WHAT YOU WILL DO ::
Please return only the lines from the one holding "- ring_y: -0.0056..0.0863" through the one holding "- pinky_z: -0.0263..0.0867", exactly as they appear in the records below, both ends included.

[SUPPLIED MATERIAL Boundary: Start]

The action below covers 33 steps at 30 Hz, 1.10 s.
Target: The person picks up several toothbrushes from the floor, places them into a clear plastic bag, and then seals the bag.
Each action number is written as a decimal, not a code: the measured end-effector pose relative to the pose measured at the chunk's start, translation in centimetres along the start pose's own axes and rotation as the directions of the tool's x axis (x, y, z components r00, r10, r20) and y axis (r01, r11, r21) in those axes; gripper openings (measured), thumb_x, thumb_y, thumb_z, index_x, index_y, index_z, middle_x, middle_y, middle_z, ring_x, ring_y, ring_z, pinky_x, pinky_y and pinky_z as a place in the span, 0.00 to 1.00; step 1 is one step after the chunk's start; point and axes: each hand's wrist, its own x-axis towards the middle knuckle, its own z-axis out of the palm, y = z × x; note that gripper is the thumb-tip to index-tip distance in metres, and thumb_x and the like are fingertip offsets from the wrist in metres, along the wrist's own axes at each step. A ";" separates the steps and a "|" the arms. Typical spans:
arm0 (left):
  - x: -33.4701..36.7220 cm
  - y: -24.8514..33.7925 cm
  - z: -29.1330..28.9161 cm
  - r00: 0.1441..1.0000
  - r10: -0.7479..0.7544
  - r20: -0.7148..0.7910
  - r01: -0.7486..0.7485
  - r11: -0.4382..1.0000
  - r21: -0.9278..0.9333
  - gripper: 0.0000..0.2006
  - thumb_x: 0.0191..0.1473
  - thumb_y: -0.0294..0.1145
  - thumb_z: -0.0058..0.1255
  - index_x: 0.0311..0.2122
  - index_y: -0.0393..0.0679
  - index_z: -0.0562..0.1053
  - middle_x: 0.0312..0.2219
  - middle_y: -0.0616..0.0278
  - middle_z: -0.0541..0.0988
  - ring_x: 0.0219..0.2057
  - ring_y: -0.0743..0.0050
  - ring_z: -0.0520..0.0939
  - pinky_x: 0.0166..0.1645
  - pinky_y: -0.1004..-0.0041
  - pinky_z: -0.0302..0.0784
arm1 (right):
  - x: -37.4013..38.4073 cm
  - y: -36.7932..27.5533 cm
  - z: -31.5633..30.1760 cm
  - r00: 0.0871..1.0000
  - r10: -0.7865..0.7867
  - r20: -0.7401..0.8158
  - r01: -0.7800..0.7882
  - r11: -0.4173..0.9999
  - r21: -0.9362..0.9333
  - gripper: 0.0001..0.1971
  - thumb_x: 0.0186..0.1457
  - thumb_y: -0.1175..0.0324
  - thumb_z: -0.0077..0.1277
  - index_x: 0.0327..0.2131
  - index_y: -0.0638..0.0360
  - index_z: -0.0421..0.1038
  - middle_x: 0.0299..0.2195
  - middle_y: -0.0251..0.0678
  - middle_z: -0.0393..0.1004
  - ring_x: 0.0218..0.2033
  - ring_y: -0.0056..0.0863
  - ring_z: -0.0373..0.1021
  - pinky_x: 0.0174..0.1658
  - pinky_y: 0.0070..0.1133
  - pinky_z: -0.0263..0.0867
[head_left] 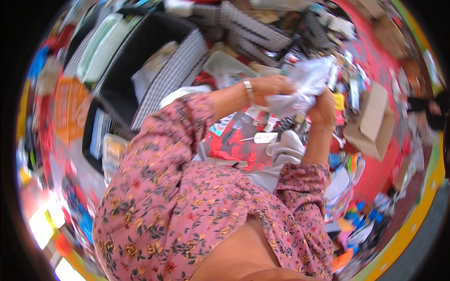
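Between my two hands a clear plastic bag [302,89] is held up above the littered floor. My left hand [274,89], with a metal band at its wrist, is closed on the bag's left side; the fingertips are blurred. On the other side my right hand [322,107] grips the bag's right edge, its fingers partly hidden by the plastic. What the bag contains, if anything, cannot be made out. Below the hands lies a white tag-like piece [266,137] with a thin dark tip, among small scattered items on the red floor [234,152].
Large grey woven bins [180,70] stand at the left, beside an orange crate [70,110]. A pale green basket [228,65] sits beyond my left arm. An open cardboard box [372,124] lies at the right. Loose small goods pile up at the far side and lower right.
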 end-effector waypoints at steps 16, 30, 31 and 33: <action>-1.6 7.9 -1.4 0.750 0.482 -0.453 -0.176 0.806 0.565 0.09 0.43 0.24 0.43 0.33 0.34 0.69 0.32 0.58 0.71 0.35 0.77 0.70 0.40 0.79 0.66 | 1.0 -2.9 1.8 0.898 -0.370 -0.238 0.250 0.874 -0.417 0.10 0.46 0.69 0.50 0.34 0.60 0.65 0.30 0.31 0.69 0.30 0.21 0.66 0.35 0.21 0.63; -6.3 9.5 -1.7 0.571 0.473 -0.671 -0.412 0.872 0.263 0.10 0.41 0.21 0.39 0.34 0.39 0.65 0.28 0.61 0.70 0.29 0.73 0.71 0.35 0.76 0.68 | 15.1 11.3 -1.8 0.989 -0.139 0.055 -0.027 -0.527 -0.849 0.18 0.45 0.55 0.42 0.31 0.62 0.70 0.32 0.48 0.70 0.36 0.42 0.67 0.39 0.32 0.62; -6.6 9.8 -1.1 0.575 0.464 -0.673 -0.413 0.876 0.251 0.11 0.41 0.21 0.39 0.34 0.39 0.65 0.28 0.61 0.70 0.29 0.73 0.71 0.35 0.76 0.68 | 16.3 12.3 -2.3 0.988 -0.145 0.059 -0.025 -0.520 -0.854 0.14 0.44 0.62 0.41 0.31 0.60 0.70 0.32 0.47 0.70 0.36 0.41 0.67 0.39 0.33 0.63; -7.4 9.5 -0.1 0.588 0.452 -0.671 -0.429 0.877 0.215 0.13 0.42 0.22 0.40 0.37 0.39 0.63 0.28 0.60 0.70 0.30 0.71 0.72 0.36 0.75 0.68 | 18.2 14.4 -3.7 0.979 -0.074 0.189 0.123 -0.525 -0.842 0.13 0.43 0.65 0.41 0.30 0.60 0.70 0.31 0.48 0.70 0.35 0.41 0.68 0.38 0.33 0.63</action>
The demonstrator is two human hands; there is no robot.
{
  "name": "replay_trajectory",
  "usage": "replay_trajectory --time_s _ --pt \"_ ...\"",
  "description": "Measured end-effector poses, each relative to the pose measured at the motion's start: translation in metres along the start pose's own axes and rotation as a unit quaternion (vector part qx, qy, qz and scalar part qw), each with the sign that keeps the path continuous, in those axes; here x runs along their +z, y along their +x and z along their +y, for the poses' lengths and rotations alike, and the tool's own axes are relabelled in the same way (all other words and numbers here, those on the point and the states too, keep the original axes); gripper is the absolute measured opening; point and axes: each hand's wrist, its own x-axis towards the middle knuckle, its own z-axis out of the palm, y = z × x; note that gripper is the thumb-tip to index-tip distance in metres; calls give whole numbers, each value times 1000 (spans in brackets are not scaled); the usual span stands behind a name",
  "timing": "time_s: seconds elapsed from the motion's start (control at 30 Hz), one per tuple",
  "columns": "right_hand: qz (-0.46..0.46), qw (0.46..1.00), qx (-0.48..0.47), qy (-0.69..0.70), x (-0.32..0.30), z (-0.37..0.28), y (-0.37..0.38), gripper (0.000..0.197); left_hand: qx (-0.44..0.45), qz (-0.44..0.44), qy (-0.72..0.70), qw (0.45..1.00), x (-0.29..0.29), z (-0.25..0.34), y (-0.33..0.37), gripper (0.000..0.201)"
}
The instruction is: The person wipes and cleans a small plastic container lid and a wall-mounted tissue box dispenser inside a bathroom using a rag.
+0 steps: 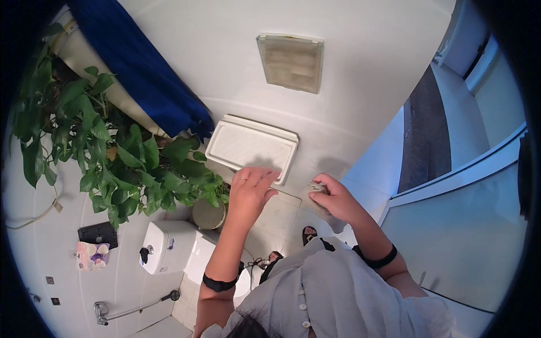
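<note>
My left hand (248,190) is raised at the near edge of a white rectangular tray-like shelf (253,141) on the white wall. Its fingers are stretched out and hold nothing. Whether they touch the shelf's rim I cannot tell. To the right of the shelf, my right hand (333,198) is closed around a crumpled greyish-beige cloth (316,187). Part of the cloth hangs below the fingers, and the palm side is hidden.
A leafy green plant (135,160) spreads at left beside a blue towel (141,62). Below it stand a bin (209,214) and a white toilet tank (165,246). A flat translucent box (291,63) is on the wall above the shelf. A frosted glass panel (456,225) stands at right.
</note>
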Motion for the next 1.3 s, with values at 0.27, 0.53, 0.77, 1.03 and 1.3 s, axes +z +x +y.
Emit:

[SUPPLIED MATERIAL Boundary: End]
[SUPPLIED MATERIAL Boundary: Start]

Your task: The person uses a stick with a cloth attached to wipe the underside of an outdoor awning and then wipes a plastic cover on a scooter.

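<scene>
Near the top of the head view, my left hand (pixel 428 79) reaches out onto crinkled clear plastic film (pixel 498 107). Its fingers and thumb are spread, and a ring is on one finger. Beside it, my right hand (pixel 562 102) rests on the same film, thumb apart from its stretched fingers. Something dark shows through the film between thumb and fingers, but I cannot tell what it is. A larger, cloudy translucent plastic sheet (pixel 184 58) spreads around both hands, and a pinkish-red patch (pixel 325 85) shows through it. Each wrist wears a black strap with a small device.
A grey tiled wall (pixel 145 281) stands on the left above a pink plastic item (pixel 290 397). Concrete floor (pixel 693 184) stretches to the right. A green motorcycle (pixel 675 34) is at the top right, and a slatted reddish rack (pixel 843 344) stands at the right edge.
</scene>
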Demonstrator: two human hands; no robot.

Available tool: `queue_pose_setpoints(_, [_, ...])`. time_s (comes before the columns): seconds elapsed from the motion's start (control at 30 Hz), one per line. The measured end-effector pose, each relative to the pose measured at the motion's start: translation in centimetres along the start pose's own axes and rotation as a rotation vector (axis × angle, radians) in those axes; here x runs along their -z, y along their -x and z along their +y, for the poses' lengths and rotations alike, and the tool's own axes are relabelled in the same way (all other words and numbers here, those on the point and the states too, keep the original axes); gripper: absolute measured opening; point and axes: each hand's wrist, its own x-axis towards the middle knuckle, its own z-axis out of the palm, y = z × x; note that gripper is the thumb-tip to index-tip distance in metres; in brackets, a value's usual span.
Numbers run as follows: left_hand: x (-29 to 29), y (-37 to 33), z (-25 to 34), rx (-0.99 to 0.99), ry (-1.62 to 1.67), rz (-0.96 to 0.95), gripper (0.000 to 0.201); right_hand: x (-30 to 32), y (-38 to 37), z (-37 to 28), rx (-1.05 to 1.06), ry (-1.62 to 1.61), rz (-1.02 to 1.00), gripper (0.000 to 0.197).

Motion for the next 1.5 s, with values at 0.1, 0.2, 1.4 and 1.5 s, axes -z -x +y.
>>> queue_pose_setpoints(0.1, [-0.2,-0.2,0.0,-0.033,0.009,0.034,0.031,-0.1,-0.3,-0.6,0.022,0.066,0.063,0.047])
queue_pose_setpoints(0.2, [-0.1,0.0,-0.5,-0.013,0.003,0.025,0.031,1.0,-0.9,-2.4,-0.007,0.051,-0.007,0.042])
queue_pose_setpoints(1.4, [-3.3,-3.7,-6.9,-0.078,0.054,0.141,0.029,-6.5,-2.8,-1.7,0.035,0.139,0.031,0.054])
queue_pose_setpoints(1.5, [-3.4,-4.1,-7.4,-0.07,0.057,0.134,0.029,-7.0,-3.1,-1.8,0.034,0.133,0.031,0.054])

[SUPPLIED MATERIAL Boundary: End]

RESPONSE TO THIS EXERCISE ::
  - ring_y: -0.0056..0.0863
  - ring_z: -0.0373..0.1021
  - pinky_x: 0.0174..0.1658
  - pinky_y: 0.0070..0.1133
  - pinky_z: -0.0263..0.0867

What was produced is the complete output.